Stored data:
== == ==

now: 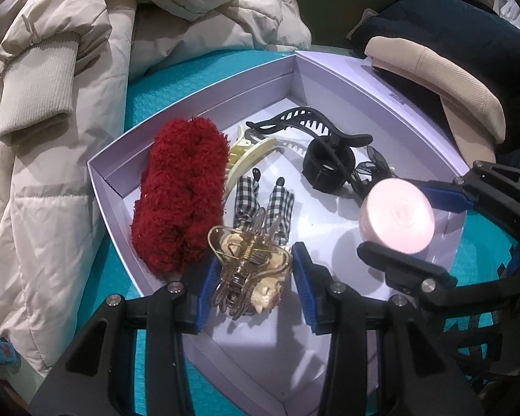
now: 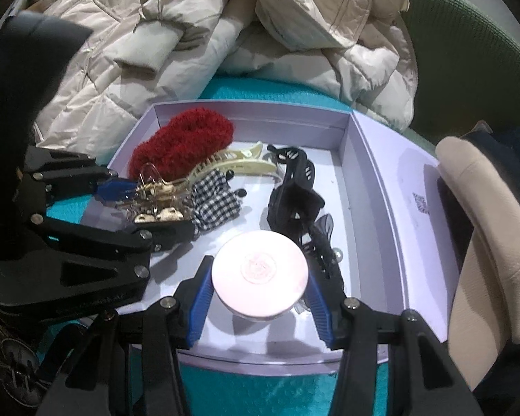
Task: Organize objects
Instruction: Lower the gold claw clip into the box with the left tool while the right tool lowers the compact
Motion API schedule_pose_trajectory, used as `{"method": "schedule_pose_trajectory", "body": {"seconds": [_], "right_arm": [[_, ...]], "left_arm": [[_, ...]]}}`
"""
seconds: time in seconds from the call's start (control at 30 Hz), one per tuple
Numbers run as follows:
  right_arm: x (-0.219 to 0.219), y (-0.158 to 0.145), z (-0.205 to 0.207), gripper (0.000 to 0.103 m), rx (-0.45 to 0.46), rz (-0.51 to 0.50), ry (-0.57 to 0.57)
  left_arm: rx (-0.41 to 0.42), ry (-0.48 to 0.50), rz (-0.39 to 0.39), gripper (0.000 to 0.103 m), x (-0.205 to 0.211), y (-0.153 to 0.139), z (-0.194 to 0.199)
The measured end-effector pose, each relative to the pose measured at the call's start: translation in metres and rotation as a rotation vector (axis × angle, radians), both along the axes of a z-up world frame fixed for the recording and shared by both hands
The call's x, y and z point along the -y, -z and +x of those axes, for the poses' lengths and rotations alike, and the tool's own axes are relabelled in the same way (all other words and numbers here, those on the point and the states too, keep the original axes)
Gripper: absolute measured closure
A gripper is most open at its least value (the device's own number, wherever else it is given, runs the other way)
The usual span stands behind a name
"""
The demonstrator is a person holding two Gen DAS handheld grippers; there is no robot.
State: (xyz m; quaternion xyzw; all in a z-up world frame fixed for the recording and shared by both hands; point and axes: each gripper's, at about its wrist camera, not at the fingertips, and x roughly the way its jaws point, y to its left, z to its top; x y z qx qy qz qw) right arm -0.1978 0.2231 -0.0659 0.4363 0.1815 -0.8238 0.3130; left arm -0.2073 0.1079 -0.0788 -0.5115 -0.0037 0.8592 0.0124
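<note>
We see the red fuzzy scrunchie [image 1: 180, 194] lying at the left of the lavender box [image 1: 204, 86], long axis along the left wall. The left gripper [image 1: 256, 277] is part-closed on a gold-and-cream claw clip [image 1: 249, 270], clip's long axis across the blue pads, over the box's near corner. The right gripper [image 2: 260, 298] is part-closed on a round pink jar [image 2: 260, 274], lid up, above the box floor beside the black clips [image 2: 294, 194].
</note>
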Motion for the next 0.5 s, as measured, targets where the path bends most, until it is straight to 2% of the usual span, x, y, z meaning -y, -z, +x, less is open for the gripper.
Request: {"method": "schedule_pose_trajectory", "body": {"seconds": [0.5], "right_arm": [[-0.001, 0.012, 0.001, 0.052, 0.035, 0.052, 0.017]], "left_arm": [[0.051, -0.007, -0.037, 0.063, -0.003, 0.002, -0.003]]}}
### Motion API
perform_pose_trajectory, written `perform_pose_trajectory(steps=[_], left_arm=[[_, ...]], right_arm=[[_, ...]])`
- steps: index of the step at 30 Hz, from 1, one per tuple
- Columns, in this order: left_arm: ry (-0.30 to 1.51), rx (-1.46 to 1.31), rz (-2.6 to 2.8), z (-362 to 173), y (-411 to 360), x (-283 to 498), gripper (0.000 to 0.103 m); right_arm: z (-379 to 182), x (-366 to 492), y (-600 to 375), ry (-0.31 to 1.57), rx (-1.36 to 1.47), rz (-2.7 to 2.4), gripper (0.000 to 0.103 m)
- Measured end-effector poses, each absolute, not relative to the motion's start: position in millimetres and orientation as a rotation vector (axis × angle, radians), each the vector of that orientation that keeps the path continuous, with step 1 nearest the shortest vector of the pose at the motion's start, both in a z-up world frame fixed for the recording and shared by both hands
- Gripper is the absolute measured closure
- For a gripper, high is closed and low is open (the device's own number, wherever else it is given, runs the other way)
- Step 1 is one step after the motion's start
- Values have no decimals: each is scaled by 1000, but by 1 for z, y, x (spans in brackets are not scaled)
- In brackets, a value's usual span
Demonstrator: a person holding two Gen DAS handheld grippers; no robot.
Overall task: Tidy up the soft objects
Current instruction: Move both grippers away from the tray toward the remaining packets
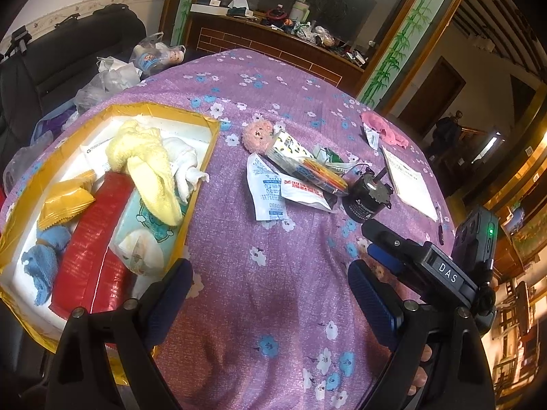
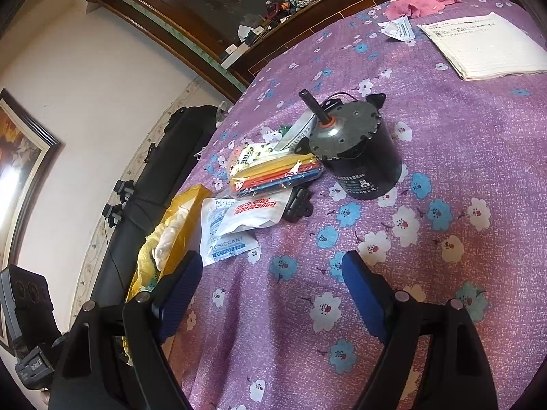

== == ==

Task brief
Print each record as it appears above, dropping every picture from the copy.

Final answer
now: 
now: 
Task: Organize objects
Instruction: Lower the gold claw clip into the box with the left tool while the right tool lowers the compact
Motion API schedule_pose_trajectory, used as `{"method": "schedule_pose_trajectory", "body": {"seconds": [_], "right_arm": [[_, ...]], "left_arm": [[_, ...]]}}`
"""
seconds: time in seconds from the call's start (control at 30 Hz), one per tuple
Numbers run as follows:
  right_arm: x (-0.219 to 0.219), y (-0.158 to 0.145), z (-0.205 to 0.207), gripper (0.000 to 0.103 m), rx (-0.45 to 0.46), rz (-0.51 to 0.50), ry (-0.57 to 0.57)
  left_arm: rx (-0.41 to 0.42), ry (-0.48 to 0.50), rz (-0.39 to 0.39), gripper (0.000 to 0.103 m), x (-0.205 to 0.211), y (-0.153 to 0.139), z (-0.194 to 0.199)
The measured end-effector pose, each relative to the pose measured at the call's start: translation in metres and rotation as a rotation vector (axis × angle, radians), both along the axes of a z-up world frame fixed for the recording and shared by both hands
The call's x, y and z point along the -y, -z and +x of those axes, for the poses' lengths and rotations alike, and the tool's own axes are relabelled in the same way (all other words and numbers here, those on the point and the states too, keep the original axes)
Gripper: absolute measured closure
A gripper is most open at its least value (the device's own number, wherever else it is given, runs the other way)
The usual span stands behind a name
"""
The demonstrator is a person holding two Gen DAS handheld grippers; there is no robot.
State: (xyz m; quaternion xyzw; all in a z-up world frame fixed for the recording and shared by both hands; point and axes: each gripper's, at about its wrist camera, not at the fingertips, and x roughly the way its jaws point, y to its left, z to its top; x y z qx qy qz qw) right arm -0.1978 0.2231 -0.0659 0.4363 0.1815 -0.8238 0.3130; left arm -0.2073 0.1079 -0.0788 -0.5115 -0.0037 0.8592 0.0124
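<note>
We see the red fuzzy scrunchie [image 1: 180, 194] lying at the left of the lavender box [image 1: 204, 86], long axis along the left wall. The left gripper [image 1: 256, 277] is part-closed on a gold-and-cream claw clip [image 1: 249, 270], clip's long axis across the blue pads, over the box's near corner. The right gripper [image 2: 260, 298] is part-closed on a round pink jar [image 2: 260, 274], lid up, above the box floor beside the black clips [image 2: 294, 194].
</note>
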Motion for the next 0.5 s, as measured, targets where the path bends most, until it is straight to 2% of the usual span, x, y, z meaning -y, -z, +x, less is open for the gripper.
Request: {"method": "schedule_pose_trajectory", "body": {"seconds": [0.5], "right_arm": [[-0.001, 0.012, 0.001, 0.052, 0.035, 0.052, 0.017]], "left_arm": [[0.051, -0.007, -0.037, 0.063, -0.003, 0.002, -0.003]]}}
### Motion API
perform_pose_trajectory, written `perform_pose_trajectory(steps=[_], left_arm=[[_, ...]], right_arm=[[_, ...]])`
- steps: index of the step at 30 Hz, from 1, one per tuple
- Columns, in this order: left_arm: ry (-0.30 to 1.51), rx (-1.46 to 1.31), rz (-2.6 to 2.8), z (-362 to 173), y (-411 to 360), x (-283 to 498), gripper (0.000 to 0.103 m); right_arm: z (-379 to 182), x (-366 to 492), y (-600 to 375), ry (-0.31 to 1.57), rx (-1.36 to 1.47), rz (-2.7 to 2.4), gripper (0.000 to 0.103 m)
- Measured end-effector poses, each absolute, not relative to the motion's start: position in millimetres and orientation as a rotation vector (axis × angle, radians), each the vector of that orientation that keeps the path continuous, with step 1 nearest the shortest vector of the pose at the motion's start, both in a z-up world frame fixed for the recording and shared by both hands
- Gripper is the absolute measured closure
- For a gripper, high is closed and low is open (the device's own number, wherever else it is given, runs the other way)
- Step 1 is one step after the motion's start
- Values have no decimals: each is scaled by 1000, but by 1 for z, y, x (spans in brackets are not scaled)
- In brackets, a value's usual span
Demonstrator: a person holding two Gen DAS handheld grippers; no robot.
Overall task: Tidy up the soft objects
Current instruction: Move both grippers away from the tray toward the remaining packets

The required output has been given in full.